Satellite Pass Tracker - Deployment Guide
Satellite Pass Tracker - Deployment Guide
Overview
The satellite pass tracker is a completely static GitHub Pages site. No backend API, no Vercel, no serverless functions required!
How It Works
GitHub Actions automatically:
- Fetches fresh TLE data from Celestrak
- Calculates satellite passes using Skyfield (Python)
- Saves results to
data/passes.json - Commits and pushes updates every 6 hours
The website simply displays the pre-calculated data from the JSON file. No dynamic calculations happen in the browser.
Configuration
Set Your Location
Edit .github/workflows/update-tles.yml and change these values (lines 34-38):
OBSERVER_LAT = 51.5074 # Your latitude in degrees
OBSERVER_LON = -0.1278 # Your longitude in degrees
OBSERVER_ALT = 0 # Your altitude in meters
OBSERVER_NAME = "London, UK" # Location name
Enable GitHub Actions
- Go to your repository on GitHub
- Click the “Actions” tab
- If prompted, click “I understand my workflows, go ahead and enable them”

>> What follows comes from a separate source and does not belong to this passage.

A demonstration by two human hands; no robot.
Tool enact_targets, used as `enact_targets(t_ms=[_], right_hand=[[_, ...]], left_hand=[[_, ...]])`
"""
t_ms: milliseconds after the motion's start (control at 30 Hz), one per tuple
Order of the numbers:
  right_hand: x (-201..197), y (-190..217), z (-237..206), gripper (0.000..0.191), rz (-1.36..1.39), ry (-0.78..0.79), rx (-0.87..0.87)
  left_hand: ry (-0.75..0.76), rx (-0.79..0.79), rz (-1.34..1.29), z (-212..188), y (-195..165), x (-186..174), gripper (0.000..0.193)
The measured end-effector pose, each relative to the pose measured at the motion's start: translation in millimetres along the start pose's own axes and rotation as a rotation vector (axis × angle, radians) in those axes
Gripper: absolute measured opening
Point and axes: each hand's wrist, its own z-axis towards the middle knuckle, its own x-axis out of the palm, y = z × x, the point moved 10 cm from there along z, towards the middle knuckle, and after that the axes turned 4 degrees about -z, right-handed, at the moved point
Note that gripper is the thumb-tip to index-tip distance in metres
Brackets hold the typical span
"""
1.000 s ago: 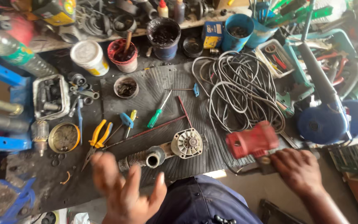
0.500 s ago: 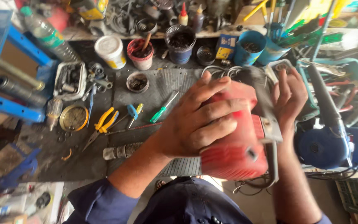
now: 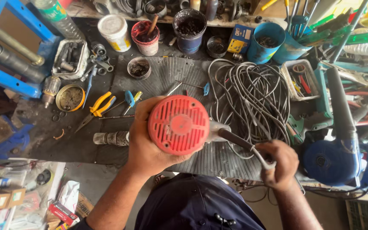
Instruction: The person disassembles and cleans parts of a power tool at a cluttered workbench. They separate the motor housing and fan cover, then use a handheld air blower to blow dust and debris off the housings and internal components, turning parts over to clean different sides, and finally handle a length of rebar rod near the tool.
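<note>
The red power tool (image 3: 178, 124) is already lifted off the cluttered workbench (image 3: 64, 140) and held near the person's chest, its vented end cap facing the camera; nothing on it looks opened yet. The left hand (image 3: 143, 145) cups the body from the left, fingers wrapped round behind it. The right hand (image 3: 280, 164) is closed on the metal handle (image 3: 252, 149). Farther off lie the coiled grey cable (image 3: 252, 98), yellow pliers (image 3: 99, 105) and tins.

Left hand (image 3: 143, 149) grips a red power tool (image 3: 179, 125) — right hand (image 3: 277, 164) holds its cable (image 3: 243, 145) — above a cluttered desk (image 3: 77, 140).
</note>
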Motion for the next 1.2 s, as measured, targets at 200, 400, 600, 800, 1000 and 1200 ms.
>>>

- The workflow will run automatically every 6 hours
- Manual trigger: Actions → “Update Satellite Passes” → “Run workflow”
Deployment
That’s it! No additional deployment needed. GitHub Pages will automatically serve the site.

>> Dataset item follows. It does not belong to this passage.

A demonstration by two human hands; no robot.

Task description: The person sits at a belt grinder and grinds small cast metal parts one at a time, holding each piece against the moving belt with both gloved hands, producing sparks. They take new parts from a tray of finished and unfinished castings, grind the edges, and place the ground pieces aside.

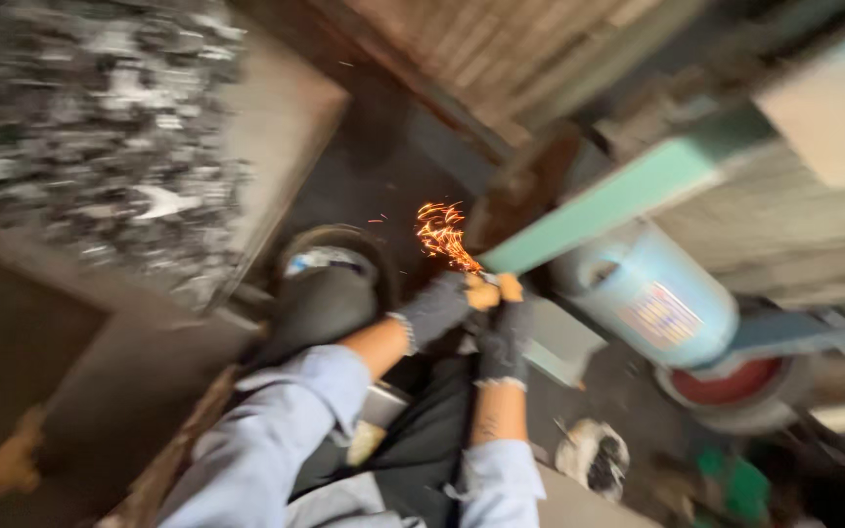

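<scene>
My fingertips (pixel 493 289) poke bare out of cut-off dark gloves and are pinched together on a small workpiece (pixel 487 279) that I can barely make out; it is mostly hidden between them. Both hands meet there: my left hand (pixel 434 310) closes on it from the side, my right hand (pixel 507 337) comes up from below, and the fingers of both are curled narrow around the piece. I judge the two-handed pinch is there to steady something small against the pull of the moving green belt (pixel 606 202), which runs up and away toward the top right. The piece sits right at the lower end of that belt, and a fan of orange sparks (pixel 440 233) shoots up and to the left from the contact, away from my arms.

Further out, my light blue sleeves (pixel 276 430) are pushed back from the wrists, probably to stay out of the belt. A pale blue motor (pixel 645 303) lies just beside the belt, with a red wheel (pixel 726 381) below it. To the left, a boxy bin (pixel 276 127) holds a heap of shiny metal pieces (pixel 100 117), within easy reach.

Everything is smeared by motion. I cannot tell the exact shape of the workpiece, nor what the round dark thing (pixel 330 284) behind my left forearm is. The machine's upper frame is cut off at the top right.
</scene>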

The workflow runs every 6 hours (00:00, 06:00, 12:00, 18:00 UTC) and keeps your satellite pass predictions fresh.
Files
.github/workflows/update-tles.yml: GitHub Actions workflow that calculates passesdata/passes.json: Pre-calculated satellite pass predictions (updated automatically)_pages/satellite-passes.md: The webpage that displays the passes
Benefits of This Approach
✅ No backend required - Everything runs on GitHub Pages ✅ No API costs - No Vercel, AWS, or other cloud services ✅ Minimal Celestrak load - Only 3 requests every 6 hours ✅ Fast page loads - No API calls, just static JSON ✅ Accurate predictions - Uses professional Skyfield library ✅ Fully automated - Updates happen in the background
Customization
Multiple Locations
To calculate passes for multiple locations, modify the workflow to loop through locations and save separate JSON files (e.g., data/passes-london.json, data/passes-newyork.json). Then create multiple pages or add a location selector to the frontend.
Different Satellites
To add more satellites, edit the satellites array in the workflow (line 41):
satellites = [
{'name': 'NOAA 15', 'frequency': '137.620 MHz', 'noradId': 25338},
{'name': 'NOAA 18', 'frequency': '137.9125 MHz', 'noradId': 28654},
{'name': 'NOAA 19', 'frequency': '137.100 MHz', 'noradId': 33591},
# Add more here
]
Find NORAD catalog numbers at Celestrak.
Update Frequency
To change how often passes are recalculated, edit the cron schedule (line 5):
- cron: '0 */6 * * *' # Every 6 hours
# Examples:
# - cron: '0 */4 * * *' # Every 4 hours
# - cron: '0 0,12 * * *' # Twice daily (00:00 and 12:00 UTC)
# - cron: '0 0 * * *' # Once daily (00:00 UTC)
Troubleshooting
Passes not updating?
- Check GitHub Actions tab for workflow runs
- Click on latest run to see logs
- Look for errors in the Python execution
Wrong location?
Edit the coordinates in .github/workflows/update-tles.yml (lines 34-38) and manually trigger the workflow or wait for the next scheduled run.
Page shows “Loading…” forever?
The data/passes.json file might be missing. Run the workflow manually to generate it.
Why This Approach?
Previously, I implemented this with:
- Vercel serverless functions
- API that calculated passes on-demand
- Complex caching system
But that was overkill for a personal satellite tracker. This new approach is:
- Simpler: No backend infrastructure
- Cheaper: Completely free
- Faster: Pre-calculated data
- More reliable: No API dependencies
- Easier to maintain: Just edit one YAML file
The satellite pass predictions don’t change that frequently (orbits are predictable), so pre-calculating them every 6 hours is more than sufficient for accuracy.